Ripped Apart by Jeanne Glidewell

Ripped Apart by Jeanne Glidewell

Author:Jeanne Glidewell [Glidewell, Jeanne]
Language: eng
Format: epub
ISBN: 9781947833449
Publisher: ePublishing Works!
Published: 2020-09-07T22:00:00+00:00


“Hello again, Suzanna!” I said cheerfully as she opened her front door just enough to peer out through the gap. I got the sense she was already trying to conjure up an excuse why she couldn’t visit with me: a doctor’s appointment in Corpus; bacon frying on the stove; food poisoning from a bad mussel that had her on the john every couple of minutes; or even not wanting to miss Final Jeopardy, which was about to air any second. Before she could spit her chosen excuse out, I said, “Did you hear they’ve determined your neighbor’s death might actually have been a homicide?”

“Oh, my God!” It’s probably a good thing Suzanna didn’t have food poisoning or she’d likely have soiled her panties right then. The look on her face was one of pure shock. She grabbed my arm and nearly yanked me into her home before slamming the door shut. “Are you fricking serious?”

“Yes. Very.”

“You’re telling me the body’s been found?”

I was surprised by how alarmed the woman appeared that her last question didn’t register with me. Instead of replying to it, I began to ramble. “I was present when the medical examiner, Dr. Beatty, did the preliminary examination of the body. Actually, my husband told me what he said because I was being examined by one of the EMT’s who’d just arrived on the scene. As you know, I was the one who discovered the body and ended up passing out, and you can just imagine―”

“What did he say?” Suzanna asked impatiently.

“Who?”

“The medical examiner!” She spat out, almost angrily.

“Oh, well,” I began, now a little perturbed myself, “he said he found several indications that the death was a homicide and not suicide, as first suspected.”

“Huh?” Suzanna appeared stunned. “Suicide? What are you talking about?”

“Well, naturally, that was the most obvious cause of death at first sight. Why on earth would they suspect anything else when the body was hanging from a rope?”

“Hanging from a rope?” Suzanna plunked herself down in a recliner as if her legs would no longer support her. I followed suit, setting down in the matching recliner across from her. I watched as she took a deep sigh of relief; the kind you take when you realize the furry blob your cat walked into the kitchen with was a cat toy rather than a real rat. I listened as Suzanna repeated herself. “Hanging from a rope? You’re talking about Barlow, right?”

“Oh, dear!” I exclaimed. “I can see why you were confused. You thought I was talking about Reilly.”

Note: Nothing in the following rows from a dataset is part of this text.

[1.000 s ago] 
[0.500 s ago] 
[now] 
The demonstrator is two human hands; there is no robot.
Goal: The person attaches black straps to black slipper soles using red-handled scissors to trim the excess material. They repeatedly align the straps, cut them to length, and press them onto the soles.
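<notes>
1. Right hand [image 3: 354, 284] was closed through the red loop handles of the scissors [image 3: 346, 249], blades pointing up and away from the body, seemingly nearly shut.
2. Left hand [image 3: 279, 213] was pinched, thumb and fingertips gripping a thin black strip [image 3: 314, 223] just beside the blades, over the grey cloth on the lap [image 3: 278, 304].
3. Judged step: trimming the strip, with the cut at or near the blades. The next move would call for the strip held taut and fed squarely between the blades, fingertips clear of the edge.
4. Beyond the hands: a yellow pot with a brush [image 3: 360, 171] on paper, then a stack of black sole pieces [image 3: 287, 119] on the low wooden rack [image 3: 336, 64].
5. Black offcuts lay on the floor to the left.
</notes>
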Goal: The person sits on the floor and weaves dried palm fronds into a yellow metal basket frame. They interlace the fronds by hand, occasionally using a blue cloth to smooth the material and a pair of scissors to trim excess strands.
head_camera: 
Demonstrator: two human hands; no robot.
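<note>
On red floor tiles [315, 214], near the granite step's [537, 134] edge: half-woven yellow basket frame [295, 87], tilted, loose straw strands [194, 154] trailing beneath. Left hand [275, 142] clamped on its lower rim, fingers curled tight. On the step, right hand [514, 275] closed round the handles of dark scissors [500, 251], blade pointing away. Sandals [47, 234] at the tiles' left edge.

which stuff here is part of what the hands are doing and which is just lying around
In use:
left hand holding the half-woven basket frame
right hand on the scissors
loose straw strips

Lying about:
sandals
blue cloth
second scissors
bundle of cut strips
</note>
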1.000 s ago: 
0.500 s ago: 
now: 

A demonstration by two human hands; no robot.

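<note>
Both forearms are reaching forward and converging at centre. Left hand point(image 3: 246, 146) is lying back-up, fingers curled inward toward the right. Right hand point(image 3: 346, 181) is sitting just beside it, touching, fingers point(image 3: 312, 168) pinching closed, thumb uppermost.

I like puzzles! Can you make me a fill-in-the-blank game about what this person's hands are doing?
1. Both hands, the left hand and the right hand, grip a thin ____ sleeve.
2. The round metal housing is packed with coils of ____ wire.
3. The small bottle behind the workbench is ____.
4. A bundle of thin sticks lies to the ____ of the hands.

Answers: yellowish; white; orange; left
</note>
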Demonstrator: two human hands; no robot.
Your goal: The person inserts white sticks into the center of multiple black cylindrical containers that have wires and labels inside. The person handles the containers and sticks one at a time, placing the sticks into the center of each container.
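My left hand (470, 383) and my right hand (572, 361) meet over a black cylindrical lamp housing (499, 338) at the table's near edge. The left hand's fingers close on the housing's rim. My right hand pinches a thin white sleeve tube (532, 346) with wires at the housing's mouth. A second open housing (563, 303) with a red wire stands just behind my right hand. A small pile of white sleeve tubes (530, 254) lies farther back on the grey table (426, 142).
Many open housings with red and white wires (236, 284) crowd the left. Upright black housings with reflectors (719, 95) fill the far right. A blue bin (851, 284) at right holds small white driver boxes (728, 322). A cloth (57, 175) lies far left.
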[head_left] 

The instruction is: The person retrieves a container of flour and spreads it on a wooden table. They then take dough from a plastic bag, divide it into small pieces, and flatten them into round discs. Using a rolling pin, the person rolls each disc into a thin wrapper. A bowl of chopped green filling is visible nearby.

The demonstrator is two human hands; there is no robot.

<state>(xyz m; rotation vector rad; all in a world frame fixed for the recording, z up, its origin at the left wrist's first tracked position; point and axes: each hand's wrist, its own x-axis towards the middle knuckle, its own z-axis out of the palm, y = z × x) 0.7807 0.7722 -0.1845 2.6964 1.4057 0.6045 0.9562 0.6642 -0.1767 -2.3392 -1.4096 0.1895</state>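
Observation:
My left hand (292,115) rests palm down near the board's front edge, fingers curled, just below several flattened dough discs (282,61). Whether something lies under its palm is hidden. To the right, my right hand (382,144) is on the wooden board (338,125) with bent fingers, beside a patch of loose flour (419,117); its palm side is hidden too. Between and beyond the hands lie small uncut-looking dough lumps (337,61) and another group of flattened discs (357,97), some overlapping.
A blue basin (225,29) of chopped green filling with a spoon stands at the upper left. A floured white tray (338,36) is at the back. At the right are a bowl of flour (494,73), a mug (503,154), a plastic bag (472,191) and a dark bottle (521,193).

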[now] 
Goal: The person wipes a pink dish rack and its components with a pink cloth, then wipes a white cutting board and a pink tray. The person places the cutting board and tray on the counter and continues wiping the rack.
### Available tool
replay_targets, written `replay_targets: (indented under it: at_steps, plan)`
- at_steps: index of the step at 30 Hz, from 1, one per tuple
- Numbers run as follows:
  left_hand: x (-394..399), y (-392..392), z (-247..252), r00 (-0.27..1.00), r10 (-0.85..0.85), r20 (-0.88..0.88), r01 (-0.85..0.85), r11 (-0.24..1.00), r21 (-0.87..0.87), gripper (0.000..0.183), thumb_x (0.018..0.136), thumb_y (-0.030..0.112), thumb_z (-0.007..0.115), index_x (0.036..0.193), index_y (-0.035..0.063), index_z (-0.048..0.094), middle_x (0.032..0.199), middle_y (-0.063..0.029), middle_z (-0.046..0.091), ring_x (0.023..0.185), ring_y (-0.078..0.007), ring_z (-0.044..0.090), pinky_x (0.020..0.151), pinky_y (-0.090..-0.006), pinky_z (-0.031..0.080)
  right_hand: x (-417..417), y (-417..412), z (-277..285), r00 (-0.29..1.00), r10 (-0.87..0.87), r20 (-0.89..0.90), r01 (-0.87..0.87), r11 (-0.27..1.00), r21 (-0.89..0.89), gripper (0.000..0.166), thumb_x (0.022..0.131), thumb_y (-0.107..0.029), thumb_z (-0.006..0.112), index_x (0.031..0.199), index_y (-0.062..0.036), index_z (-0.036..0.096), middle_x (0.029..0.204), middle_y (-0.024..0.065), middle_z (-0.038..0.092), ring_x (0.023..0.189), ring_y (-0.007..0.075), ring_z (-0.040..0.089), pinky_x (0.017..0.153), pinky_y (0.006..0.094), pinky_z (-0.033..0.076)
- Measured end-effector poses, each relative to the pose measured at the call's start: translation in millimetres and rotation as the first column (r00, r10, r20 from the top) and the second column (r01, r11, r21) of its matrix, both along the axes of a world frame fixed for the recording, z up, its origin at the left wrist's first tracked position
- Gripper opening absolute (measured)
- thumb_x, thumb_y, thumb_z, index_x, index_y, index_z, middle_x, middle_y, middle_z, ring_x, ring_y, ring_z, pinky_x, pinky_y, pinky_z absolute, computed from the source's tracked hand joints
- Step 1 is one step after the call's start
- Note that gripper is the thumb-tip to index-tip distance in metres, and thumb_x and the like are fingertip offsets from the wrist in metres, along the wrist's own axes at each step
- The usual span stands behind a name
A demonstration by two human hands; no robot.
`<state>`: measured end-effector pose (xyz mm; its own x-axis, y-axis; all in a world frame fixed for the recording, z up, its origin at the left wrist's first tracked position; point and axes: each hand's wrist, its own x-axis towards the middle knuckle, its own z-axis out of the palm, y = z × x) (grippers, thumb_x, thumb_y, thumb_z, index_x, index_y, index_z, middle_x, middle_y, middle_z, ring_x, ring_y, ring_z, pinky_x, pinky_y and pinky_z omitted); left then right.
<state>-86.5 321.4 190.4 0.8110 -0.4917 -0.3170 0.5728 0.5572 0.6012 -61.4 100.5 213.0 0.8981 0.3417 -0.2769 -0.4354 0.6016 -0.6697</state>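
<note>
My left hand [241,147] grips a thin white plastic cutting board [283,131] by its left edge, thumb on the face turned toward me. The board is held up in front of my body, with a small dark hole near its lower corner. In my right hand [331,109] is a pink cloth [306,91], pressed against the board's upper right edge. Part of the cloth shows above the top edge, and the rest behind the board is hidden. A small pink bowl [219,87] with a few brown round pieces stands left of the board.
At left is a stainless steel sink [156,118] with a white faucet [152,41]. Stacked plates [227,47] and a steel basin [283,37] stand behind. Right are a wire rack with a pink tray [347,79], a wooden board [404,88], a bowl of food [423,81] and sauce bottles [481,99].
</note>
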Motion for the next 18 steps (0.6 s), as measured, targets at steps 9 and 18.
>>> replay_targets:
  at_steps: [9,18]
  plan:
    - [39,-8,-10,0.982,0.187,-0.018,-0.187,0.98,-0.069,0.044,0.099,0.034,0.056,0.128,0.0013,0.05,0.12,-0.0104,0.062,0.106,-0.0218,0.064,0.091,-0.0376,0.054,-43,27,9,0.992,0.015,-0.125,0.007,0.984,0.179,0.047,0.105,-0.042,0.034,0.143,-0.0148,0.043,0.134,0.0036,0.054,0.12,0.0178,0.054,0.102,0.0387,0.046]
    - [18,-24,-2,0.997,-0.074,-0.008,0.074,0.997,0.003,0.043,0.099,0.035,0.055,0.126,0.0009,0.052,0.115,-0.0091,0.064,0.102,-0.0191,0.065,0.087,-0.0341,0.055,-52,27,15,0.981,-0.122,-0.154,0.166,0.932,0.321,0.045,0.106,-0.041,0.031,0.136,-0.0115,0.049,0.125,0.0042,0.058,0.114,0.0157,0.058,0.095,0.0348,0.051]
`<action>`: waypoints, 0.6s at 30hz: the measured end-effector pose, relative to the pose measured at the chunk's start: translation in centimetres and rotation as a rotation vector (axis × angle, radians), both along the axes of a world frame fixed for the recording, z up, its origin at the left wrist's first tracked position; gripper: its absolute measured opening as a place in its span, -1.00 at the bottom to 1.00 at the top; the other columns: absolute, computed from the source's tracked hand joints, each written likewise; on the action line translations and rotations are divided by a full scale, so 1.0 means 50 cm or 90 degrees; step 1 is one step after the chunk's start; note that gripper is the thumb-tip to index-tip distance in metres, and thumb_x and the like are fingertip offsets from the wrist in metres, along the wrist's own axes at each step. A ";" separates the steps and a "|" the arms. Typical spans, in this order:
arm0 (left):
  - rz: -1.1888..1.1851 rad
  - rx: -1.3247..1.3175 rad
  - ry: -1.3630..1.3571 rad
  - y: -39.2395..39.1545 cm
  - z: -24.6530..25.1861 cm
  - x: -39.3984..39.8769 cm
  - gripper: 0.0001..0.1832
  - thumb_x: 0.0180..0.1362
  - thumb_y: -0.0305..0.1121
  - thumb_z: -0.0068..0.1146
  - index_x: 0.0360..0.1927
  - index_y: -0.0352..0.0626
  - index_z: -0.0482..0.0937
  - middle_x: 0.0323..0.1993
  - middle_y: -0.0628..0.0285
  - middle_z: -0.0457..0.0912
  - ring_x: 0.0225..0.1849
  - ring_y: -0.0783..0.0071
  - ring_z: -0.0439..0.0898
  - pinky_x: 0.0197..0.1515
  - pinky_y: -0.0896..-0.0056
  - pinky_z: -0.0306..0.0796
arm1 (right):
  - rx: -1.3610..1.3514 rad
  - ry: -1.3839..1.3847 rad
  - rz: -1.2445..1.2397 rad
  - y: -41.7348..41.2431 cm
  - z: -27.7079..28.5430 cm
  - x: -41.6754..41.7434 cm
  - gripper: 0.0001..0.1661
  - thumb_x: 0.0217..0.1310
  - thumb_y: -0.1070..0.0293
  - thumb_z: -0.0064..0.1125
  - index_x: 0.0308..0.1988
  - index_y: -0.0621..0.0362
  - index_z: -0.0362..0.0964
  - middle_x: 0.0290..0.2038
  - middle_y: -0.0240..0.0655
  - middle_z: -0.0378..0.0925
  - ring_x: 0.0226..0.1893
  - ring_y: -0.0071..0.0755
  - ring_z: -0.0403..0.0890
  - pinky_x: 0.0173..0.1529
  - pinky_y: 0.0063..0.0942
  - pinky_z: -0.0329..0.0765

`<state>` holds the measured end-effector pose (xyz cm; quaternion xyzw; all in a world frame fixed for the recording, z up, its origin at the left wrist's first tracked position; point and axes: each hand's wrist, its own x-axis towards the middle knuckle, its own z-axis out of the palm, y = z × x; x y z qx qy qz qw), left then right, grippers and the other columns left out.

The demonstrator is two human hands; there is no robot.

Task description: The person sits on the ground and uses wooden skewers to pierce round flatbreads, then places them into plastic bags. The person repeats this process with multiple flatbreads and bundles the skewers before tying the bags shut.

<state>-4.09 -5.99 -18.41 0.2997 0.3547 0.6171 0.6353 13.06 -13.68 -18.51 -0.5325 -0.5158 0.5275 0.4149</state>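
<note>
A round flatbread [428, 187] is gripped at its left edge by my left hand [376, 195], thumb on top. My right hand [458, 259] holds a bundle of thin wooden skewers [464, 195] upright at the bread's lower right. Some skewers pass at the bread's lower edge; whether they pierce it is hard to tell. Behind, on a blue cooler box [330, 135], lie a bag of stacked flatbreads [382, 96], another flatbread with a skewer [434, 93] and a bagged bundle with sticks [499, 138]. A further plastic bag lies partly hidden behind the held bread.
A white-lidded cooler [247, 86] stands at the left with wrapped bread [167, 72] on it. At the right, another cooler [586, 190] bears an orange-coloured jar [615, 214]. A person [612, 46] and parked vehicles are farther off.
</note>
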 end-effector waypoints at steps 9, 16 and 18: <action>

Suzanna nodded and then flashed me the most inappropriate smile I’d ever seen. I’d have thought my distressing news deserved a look of sadness, or an expression of alarm, not a delighted grin as though she’d just won a thousand bucks on a scratch-off ticket she'd purchased at the local gas station. When she was finally able to stop smiling and feign concern for her late neighbor, she asked, “I spent most of yesterday in Corpus. I hadn’t heard what the coroner determined.